From the listing below, copy out every line where the word "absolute" appears.
=== Section Start ===
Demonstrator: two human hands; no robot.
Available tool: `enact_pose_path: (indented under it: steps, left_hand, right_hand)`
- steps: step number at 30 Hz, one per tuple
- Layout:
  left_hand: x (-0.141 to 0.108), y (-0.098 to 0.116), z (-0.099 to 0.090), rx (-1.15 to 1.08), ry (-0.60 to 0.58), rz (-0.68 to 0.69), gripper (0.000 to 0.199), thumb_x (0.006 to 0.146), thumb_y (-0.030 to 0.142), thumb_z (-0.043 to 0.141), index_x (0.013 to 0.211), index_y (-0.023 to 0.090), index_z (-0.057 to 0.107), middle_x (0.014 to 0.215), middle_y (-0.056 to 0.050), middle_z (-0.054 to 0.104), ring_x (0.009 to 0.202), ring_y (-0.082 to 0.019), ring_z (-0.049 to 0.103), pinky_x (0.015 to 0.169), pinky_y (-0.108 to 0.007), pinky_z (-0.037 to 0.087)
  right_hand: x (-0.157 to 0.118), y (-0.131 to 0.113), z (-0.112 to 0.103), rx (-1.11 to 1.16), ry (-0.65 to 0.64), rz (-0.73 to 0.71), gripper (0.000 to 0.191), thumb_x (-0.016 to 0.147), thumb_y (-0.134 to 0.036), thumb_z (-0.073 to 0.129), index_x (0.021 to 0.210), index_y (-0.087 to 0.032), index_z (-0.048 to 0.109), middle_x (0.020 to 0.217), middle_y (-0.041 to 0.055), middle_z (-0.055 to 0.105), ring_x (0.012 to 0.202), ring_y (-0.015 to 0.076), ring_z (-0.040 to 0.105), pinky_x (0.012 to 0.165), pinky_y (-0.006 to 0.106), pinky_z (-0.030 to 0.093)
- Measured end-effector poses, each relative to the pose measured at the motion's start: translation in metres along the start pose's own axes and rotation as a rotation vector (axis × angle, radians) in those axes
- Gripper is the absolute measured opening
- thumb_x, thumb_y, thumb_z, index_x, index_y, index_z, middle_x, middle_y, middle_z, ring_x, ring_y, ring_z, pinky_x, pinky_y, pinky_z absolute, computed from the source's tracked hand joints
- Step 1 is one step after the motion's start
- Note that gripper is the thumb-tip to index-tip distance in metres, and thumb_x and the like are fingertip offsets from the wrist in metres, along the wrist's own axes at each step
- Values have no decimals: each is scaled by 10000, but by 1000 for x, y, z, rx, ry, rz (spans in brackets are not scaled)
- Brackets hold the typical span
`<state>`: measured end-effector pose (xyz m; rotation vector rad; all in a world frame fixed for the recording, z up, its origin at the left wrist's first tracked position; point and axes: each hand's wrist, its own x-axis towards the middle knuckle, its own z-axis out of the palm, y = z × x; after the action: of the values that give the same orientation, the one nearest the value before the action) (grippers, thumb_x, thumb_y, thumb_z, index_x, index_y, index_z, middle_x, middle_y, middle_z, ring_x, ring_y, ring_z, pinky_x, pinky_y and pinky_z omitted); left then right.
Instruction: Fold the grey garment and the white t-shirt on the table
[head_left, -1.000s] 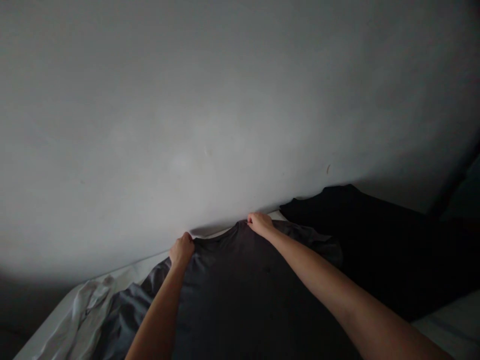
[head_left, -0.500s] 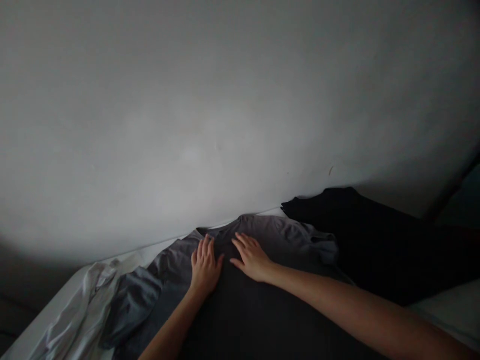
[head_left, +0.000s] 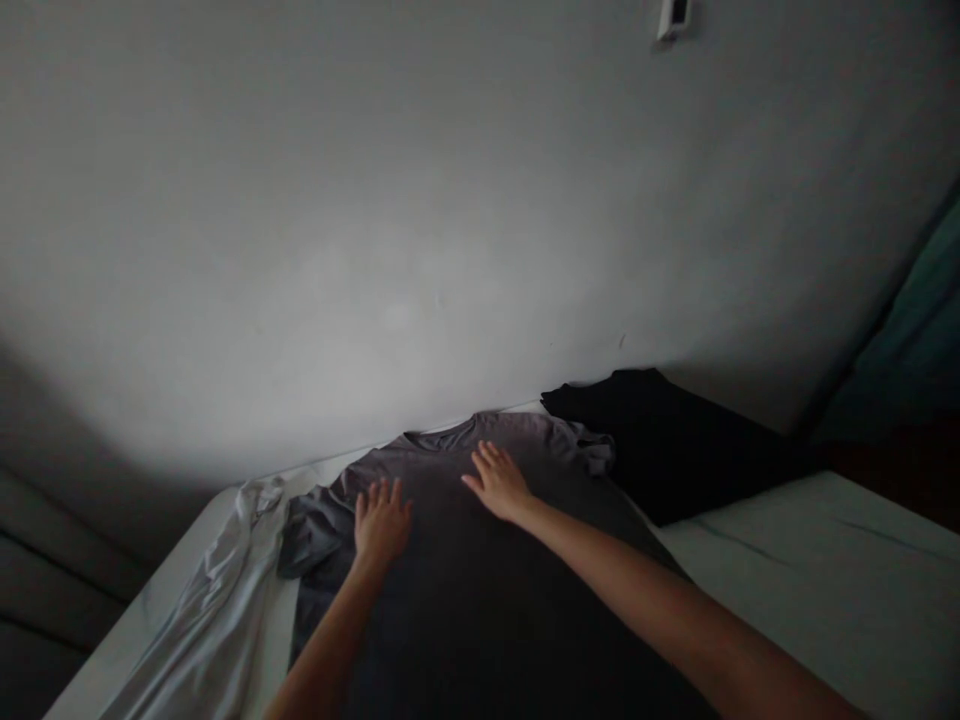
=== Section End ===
Written response:
- Gripper is the absolute measured opening
- thumb_x, thumb_y, thumb_z, index_x, index_y, index_z, middle_x, middle_y, middle_z, ring_x, ring_y, ring_z, pinky_x, pinky_y, pinky_z absolute, computed from the source's tracked hand joints

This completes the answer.